2) Hijikawa, Y., Matsuzaki, M., Suzuki, S., Inaoka, D. K., Tatsumi, R., Kido, Y., Kita, K.: J. Antibiot., 70, 304 (2017).
3) Shiba, T., Kido, Y., Sakamoto, K., Inaoka, D. K., Tsuge, C., Tatsumi, R., Takahashi, G., Balogun, E. O., Nara, T., Aoki, T., Honma, T., Tanaka, A., Inoue, M., Matsuoka, S., Saimoto, H., Moore, A. L., Harada, S., Kita, K.: Proc. Natl. Acad. Sci. USA, 110, 4580 (2013).
4) Nihei, C., Fukai, Y., Kita, K.: Biochim. Biophys. Acta, 1587, 234 (2002).

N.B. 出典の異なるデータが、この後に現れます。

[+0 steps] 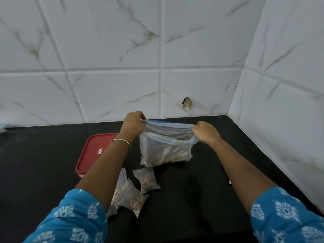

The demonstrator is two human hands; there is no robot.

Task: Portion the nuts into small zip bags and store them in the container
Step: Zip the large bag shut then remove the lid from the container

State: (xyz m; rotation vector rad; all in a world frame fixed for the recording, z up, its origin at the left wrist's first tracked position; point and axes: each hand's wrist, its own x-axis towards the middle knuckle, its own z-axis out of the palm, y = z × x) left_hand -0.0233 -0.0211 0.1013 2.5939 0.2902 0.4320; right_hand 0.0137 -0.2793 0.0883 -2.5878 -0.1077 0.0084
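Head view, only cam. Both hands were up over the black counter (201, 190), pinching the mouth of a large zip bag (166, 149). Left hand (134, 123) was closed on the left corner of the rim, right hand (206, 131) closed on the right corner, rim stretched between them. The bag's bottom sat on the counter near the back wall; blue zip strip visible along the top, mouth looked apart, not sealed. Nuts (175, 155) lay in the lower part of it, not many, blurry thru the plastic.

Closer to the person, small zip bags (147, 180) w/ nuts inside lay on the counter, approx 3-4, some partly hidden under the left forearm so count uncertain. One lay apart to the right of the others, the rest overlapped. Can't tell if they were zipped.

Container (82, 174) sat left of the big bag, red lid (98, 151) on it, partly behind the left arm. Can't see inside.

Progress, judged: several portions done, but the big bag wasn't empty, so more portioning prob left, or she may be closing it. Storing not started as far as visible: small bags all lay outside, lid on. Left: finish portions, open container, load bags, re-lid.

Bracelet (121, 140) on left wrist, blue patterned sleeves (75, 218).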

5) Araki, Y., Awakawa, T., Matsuzaki, M., Cho, R., Matsuda, Y., Hoshino, S., Shinohara, Y., Yamamoto, M., Kido, Y., Inaoka, D. K., Nagamune, K., Ito, K., Abe, I., Kita, K.: Proc. Natl. Acad. Sci. USA, 116, 8269 (2019).